Speaking of the puzzles, point and click games are notorious for nonsensical puzzles that require solutions derived from moon logic. I had more patience for it in my youth, but now I’ll happily resort to looking up a guide if relentless trial and error doesn’t prove fruitful. I’m pleased to say that The Procession to Calvary lacks those types of puzzles. Everything makes some kind of sense, even in this surreal world. The nonsense is saved for the situation and the outcome rather than the puzzles themselves. I only ever struggled at one point, but that was because I had discounted the usefulness of the art gallery (don’t ignore it!). This straightforwardness obviously means that veterans of the genre may find the game a tad too easy, but for me it was perfect.

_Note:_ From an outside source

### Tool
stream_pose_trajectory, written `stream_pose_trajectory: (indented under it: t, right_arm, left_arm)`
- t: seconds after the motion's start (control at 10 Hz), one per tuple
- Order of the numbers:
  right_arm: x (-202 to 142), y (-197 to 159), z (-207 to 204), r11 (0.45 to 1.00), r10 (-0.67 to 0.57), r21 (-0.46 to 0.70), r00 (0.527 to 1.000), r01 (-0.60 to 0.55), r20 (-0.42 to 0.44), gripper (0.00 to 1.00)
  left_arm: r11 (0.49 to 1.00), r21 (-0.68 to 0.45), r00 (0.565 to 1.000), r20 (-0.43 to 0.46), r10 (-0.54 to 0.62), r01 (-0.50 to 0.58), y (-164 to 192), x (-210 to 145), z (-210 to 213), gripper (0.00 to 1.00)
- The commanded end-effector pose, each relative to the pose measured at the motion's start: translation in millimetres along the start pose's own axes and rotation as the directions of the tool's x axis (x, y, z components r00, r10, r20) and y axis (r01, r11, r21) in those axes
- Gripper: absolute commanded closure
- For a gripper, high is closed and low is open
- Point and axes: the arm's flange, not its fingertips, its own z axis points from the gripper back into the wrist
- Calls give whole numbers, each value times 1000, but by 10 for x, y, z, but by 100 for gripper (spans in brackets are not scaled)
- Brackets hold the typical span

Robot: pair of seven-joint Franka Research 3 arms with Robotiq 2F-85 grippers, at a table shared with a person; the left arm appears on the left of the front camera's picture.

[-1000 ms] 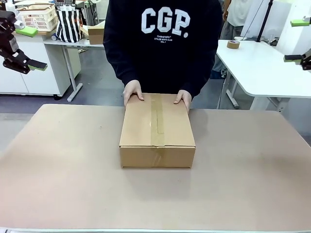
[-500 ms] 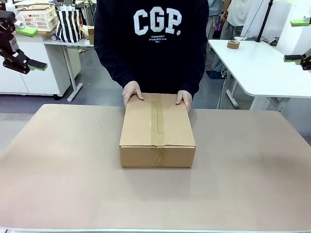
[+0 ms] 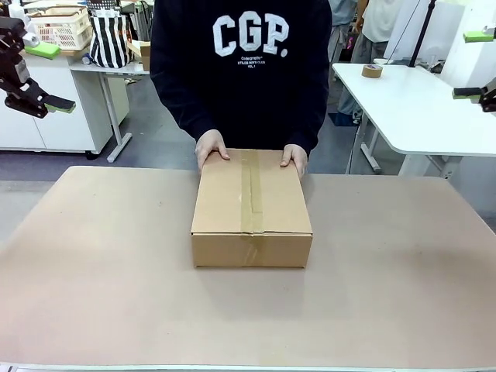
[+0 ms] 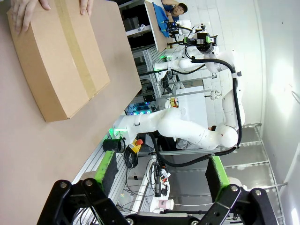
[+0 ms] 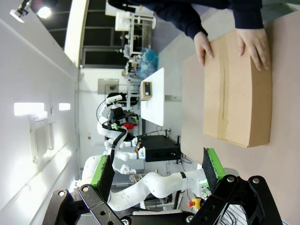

It’s a shame then that the game is over so quickly. Even without shortcuts (short-stabs), I’d beaten the game in a couple of hours or so. It follows a similar structure to games of old with a relatively short opening section designed to introduce you to the world, and then a meaty middle act, but there’s no meaty finale here. Once the second act ends, you’re left with what is essentially just the ending. Story-wise, it does everything it needs to, but I was still left wanting more of the world to explore.
But, what is there is an absolute delight. From start to finish, there wasn’t a dull moment. Character interactions are joyful, storylines are superb, and everything is incredibly weird. Within minutes of the game I found myself stealing socks from naked wrestlers to help someone keep their feet warm. This, in turn, would allow me to gain their support when trying to obtain crutches from an old man. Trust me, it makes perfect sense while you’re playing the game.
The Procession to Calvary lives up to its glorious premise. It offers a great point and click adventure with superb Pythonesque humour and puzzles that make sense, even in this world of nonsense. It’s a damn shame that it’s over so quickly. I really hope to see more from Richardson on the Switch in the future!